La professione dell’insegnante non è come le altre: nel corso degli anni è scientificamente provato che comporta in alta percentuale patologie, di tipo fisico ma soprattutto con un impatto...
Cambiano ancora gli anticipi pensionistici: secondo le anticipazioni del Quotidiano nazionale, dal 2025 molto probabilmente la flessibilità in uscita sarà data dalla soglia di 41 anni di lavoro e contributi, a prescindere dall’età. Per il sindacato Anief questo genere di misure non sono quelle che servono per introdurre equità e per rispettare le esigenze dei lavoratori, soprattutto quelli che operano in contesti difficoltosi e portatori di stress.

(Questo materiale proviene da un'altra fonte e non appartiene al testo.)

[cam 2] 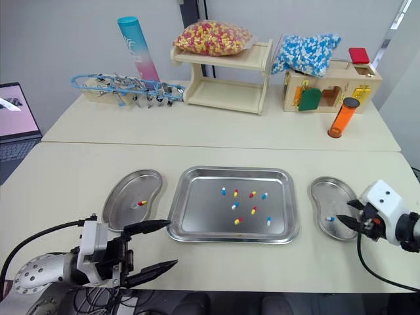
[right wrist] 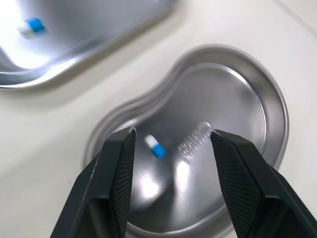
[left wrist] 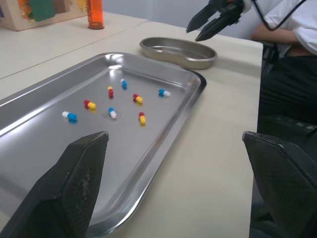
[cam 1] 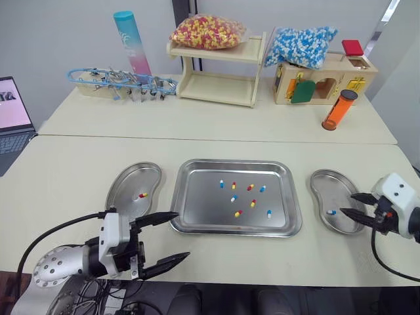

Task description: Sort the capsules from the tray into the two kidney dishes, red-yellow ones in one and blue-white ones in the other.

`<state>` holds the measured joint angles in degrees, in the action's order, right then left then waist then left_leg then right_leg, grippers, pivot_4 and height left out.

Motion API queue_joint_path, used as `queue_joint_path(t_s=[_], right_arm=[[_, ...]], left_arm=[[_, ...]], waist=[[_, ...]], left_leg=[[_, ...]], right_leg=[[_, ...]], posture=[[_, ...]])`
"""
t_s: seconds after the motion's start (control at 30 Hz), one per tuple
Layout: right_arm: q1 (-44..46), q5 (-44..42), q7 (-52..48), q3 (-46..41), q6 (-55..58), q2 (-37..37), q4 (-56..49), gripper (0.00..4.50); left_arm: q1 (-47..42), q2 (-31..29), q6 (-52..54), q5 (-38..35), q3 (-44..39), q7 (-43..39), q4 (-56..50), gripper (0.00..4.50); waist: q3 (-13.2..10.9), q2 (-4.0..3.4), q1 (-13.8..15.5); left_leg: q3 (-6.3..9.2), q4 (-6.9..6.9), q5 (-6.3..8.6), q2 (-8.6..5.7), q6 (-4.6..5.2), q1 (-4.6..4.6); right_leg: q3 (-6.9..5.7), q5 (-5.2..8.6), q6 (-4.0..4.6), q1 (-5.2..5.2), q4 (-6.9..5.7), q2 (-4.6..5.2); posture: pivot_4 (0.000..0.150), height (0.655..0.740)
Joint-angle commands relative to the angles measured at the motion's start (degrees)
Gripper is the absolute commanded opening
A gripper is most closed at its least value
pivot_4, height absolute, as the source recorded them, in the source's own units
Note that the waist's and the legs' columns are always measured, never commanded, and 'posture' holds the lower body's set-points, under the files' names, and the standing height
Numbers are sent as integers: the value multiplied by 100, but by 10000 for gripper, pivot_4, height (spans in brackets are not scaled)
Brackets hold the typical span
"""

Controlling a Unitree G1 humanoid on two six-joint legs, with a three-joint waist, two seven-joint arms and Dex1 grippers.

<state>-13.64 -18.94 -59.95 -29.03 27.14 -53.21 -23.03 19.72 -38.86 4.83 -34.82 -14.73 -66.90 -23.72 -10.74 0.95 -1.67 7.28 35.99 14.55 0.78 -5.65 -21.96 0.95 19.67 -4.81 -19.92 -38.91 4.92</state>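
Observation:
A steel tray [cam 1: 200,197] in the middle of the table holds several loose capsules, red-yellow [cam 1: 238,213] and blue-white [cam 1: 222,183]. To its left, a kidney dish [cam 1: 126,182] holds one red-yellow capsule [cam 1: 142,195]. The kidney dish to the right [cam 1: 326,185] holds one blue-white capsule [cam 1: 331,212]. My left gripper [cam 1: 182,235] is open and empty at the tray's near left corner. Just above the right dish my right gripper [right wrist: 171,131] is open, with the blue-white capsule [right wrist: 155,147] lying below and between its fingers.
At the back stand a wooden shelf [cam 1: 216,85] with a bag of red-yellow capsules [cam 1: 207,31], a bag of blue-white capsules [cam 1: 298,44] on a wooden box, an orange tube [cam 1: 338,109], a tool rack [cam 1: 121,82] and a laptop [cam 1: 13,118]. A person [left wrist: 292,29] sits beyond the table.

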Motion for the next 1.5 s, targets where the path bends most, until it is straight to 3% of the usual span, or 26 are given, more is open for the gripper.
queue_joint_path(t_s=[0.03, 0.2, 0.53, 0.63, 0.77, 0.9, 1.2, 1.37, 1.5], right_arm=[[-298, -409, -285, -622, -313, 164, -400, 25278], [-864, -681, -295, -1097, -318, 476, -759, 25278], [-1934, -311, -51, -1299, -1818, 1553, -860, 25278], [-2036, -239, 104, -1324, -2123, 1750, -744, 30446], [-2272, -235, 178, -1292, -2287, 1894, -590, 43765], [-2401, -195, 164, -1197, -2547, 1900, -409, 44775], [-1490, -767, 60, -852, -1541, 800, -494, 44775], [-216, -1348, 254, -13, -269, -78, -813, 44775], [1057, -1525, 569, 973, 440, -331, -1013, 44775]], left_arm=[[-2, 80, -306, 68, -235, 24, 218, 45000], [-17, 77, -552, 134, -260, -94, 539, 45000], [-60, 110, -806, 190, -258, -146, 876, 45000], [11, 149, -845, 212, -276, -95, 881, 45000], [118, 220, -946, 256, -290, -15, 872, 45000], [126, 273, -979, 263, -269, 74, 868, 45000], [76, 320, -984, 321, -136, 132, 851, 45000], [66, 374, -950, 362, -74, 231, 772, 45000], [102, 401, -937, 398, -43, 326, 682, 45000]], waist=[[1, 1, 0], [1, 1, -2], [6, -6, -27], [8, -7, -25], [8, -6, -5], [10, -7, -1], [13, -14, -23], [13, -14, -19], [12, -9, -10]], left_leg=[[1, 0, 0, 0, 0, 0], [3, 0, 0, 1, 0, 9], [4, -1, 0, 2, 0, 20], [3, -3, 0, 2, 0, 22], [5, -2, 0, 2, 0, 22], [5, -2, 0, 2, 0, 22], [2, -2, 0, 2, 0, 27], [4, -1, 0, 2, 0, 27], [9, 1, 0, 1, 0, 20]], right_leg=[[-2, 0, 0, 2, 0, 0], [-4, 0, 0, 14, 1, 0], [-4, 1, -1, 25, 2, 0], [-3, 1, 0, 26, 2, 0], [-4, 1, 0, 28, 3, 0], [-4, 1, 0, 29, 4, 0], [-2, 1, 1, 32, 2, 0], [-3, 1, 1, 33, 2, 0], [-8, 0, 0, 28, 4, 0]], posture=[[1500, 7400], [1500, 7400], [1500, 7400], [1500, 7400], [1500, 7400], [1500, 7400], [1500, 7400], [1500, 7400], [1500, 7400]])
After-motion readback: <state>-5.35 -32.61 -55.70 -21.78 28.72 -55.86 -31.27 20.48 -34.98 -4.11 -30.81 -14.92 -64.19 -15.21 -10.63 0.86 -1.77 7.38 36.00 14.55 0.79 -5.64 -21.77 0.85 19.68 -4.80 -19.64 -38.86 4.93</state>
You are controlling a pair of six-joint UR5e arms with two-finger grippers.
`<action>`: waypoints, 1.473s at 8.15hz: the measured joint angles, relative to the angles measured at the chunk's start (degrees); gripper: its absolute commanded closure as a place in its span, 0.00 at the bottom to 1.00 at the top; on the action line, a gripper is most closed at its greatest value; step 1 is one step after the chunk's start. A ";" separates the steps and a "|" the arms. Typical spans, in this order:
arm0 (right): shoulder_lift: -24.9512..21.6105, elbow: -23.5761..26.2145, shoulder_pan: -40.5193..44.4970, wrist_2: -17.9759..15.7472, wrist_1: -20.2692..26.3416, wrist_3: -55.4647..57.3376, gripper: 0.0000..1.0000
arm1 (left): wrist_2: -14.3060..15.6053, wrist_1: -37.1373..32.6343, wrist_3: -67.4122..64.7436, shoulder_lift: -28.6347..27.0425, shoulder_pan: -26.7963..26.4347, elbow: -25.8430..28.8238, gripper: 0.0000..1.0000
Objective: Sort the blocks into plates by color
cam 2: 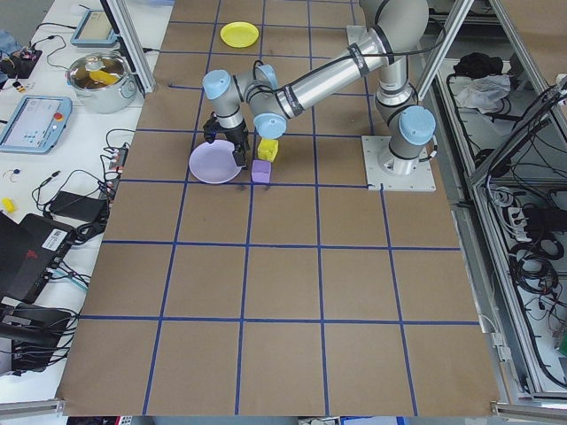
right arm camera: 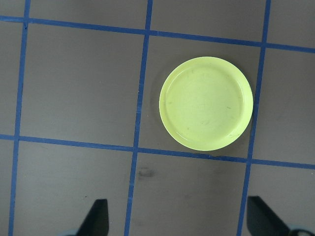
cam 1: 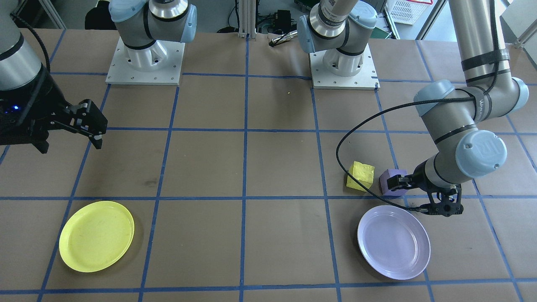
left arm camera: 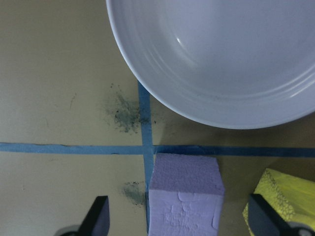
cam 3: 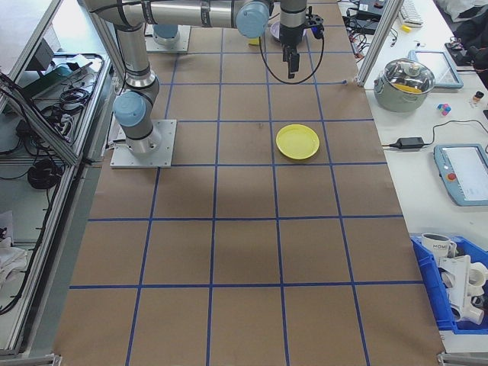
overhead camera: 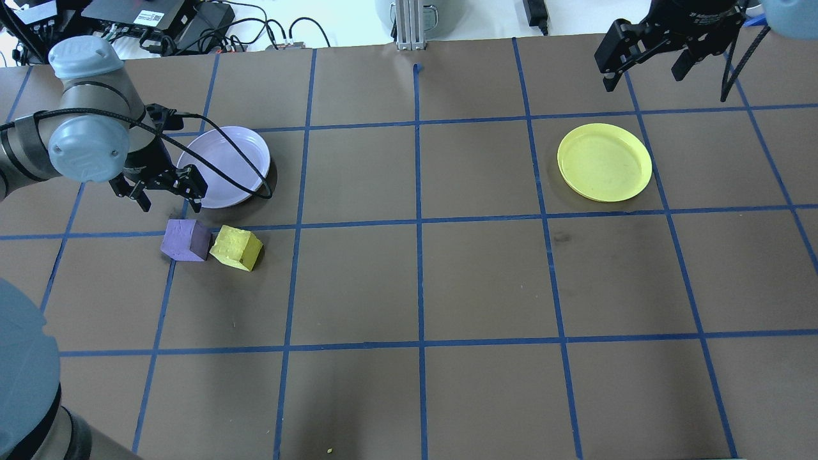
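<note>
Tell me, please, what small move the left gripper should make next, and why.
Probably a short descent over the small purple foam cube. The left gripper is open and empty; in its wrist view the cube sits between its fingers on the table, touching nothing. The pale lavender plastic plate beside it is empty, and the yellow foam cube lies close, so descend squarely.

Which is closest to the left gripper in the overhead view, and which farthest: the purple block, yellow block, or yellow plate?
From the left gripper:
1. Purple block, just below it in the view.
2. Yellow block, beside the purple one, toward the table's middle.
3. Yellow plate, far across on the right side.
</note>
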 measured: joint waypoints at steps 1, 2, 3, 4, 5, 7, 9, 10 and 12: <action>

Secondo Marcello Pacifico, presidente nazionale Anief, “chi lavora nella scuola ha alte possibilità di incorrere nel burnout, ma questo non viene riconosciuto, come non c’è volontà a riconoscere il rischio biologico per l’attività svolta a contatto con gli alunni. Pensare di introdurre quote di accumulo previdenziale altissime, come i 41 anni di cui si parla ora, non sono la soluzione al problema:
Infatti la professione dell’insegnante non è come le altre: nel corso degli anni è scientificamente provato che comporta in alta percentuale patologie, di tipo fisico ma soprattutto con un impatto nella psiche, per via dell’alto stress correlato all’insegnamento.
La Commissione Lavori gravosi è bene che esamini le situazioni dei singoli comparti di lavoro, con modalità di assegnazione legate agli effettivi danni fisici e psicologici derivanti dallo stressa da lavoro. Siamo convinti che per docenti e personale Ata la risposta più corretta sia quella di permettergli di riscattare gratuitamente i periodi di studio universitario ed equipararli in toto ai lavoratori delle forze armate, così da permettere loro di lasciare il servizio attorno ai 62 anni e senza tagli all’assegno di quiescenza”.